* _PROBLEM DESCRIPTION_:
Look through the listing below for lines containing "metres". State how many there are, and nothing else.

──────── PROVIDED DATA ────────

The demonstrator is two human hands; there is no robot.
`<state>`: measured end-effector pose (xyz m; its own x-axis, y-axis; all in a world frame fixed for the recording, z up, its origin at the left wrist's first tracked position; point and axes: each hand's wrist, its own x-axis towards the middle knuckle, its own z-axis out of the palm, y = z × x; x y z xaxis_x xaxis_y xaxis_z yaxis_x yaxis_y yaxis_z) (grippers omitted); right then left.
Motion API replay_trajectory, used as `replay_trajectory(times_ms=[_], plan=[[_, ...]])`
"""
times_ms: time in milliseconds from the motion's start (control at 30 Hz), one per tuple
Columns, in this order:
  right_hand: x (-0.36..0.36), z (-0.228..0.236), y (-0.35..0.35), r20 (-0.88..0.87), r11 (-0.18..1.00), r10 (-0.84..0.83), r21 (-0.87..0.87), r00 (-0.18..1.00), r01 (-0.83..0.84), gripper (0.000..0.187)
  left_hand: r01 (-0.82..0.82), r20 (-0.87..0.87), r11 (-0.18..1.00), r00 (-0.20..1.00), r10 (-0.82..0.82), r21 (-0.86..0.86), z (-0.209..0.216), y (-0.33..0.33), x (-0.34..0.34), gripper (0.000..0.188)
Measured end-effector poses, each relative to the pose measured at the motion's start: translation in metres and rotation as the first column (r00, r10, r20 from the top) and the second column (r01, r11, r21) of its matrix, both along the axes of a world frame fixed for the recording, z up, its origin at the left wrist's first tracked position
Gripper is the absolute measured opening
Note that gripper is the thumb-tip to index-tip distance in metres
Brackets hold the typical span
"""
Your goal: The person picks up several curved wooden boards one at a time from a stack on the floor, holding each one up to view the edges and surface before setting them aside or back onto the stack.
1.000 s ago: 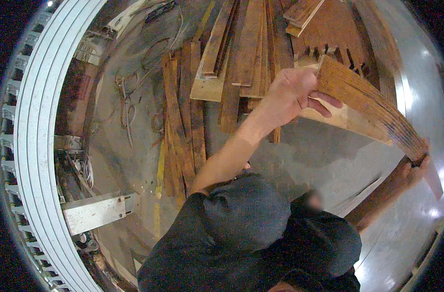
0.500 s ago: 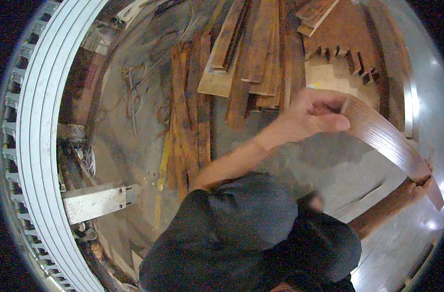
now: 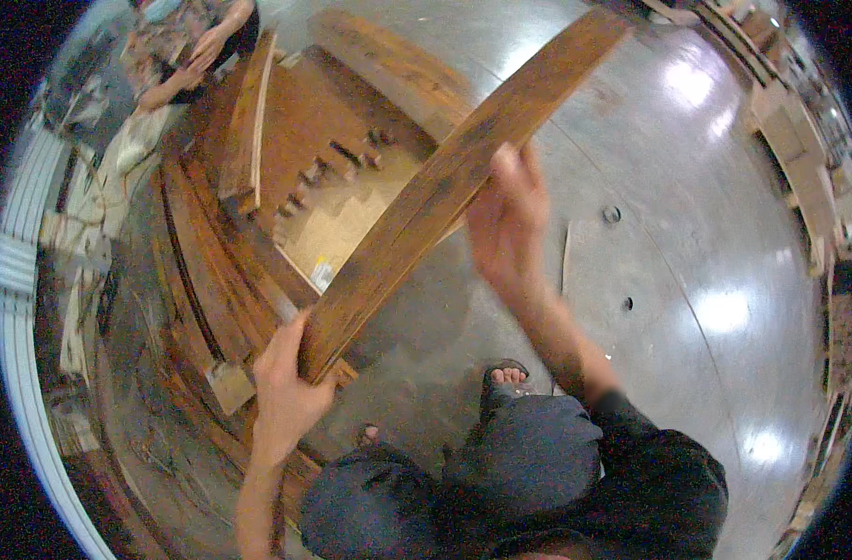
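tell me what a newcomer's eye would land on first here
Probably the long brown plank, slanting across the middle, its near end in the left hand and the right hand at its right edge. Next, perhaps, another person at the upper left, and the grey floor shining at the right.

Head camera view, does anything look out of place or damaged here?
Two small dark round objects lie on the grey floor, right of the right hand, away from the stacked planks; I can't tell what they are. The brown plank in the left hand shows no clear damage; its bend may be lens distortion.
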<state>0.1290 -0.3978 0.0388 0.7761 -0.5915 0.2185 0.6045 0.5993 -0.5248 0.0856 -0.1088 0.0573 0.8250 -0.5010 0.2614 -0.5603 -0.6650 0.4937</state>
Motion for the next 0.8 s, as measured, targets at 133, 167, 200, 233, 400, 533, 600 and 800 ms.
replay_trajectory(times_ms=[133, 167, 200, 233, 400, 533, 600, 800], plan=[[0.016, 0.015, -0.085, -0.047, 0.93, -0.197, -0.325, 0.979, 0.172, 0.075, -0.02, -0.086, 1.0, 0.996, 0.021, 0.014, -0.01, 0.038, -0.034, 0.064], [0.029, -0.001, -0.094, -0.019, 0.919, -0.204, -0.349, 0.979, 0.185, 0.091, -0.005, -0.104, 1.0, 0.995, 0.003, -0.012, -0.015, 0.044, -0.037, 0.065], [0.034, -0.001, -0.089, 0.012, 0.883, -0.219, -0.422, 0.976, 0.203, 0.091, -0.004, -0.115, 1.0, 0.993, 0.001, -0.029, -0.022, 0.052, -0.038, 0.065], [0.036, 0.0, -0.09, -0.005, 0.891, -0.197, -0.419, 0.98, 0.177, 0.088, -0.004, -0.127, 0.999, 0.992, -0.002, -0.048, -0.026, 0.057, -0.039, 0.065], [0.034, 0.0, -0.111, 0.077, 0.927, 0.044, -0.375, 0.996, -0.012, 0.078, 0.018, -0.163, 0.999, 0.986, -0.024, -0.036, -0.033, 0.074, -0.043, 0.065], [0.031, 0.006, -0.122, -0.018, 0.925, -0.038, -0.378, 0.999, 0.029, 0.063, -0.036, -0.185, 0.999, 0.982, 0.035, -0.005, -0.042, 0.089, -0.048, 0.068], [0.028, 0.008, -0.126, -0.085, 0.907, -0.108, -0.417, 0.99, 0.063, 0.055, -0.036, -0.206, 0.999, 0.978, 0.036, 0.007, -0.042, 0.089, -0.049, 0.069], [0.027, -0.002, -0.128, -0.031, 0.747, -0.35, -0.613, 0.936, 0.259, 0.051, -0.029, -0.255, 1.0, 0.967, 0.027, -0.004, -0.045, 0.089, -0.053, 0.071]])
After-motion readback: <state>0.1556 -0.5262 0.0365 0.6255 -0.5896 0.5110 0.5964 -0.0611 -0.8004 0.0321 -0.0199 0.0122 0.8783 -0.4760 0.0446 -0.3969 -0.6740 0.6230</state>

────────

* _SOLVED PROBLEM_:
2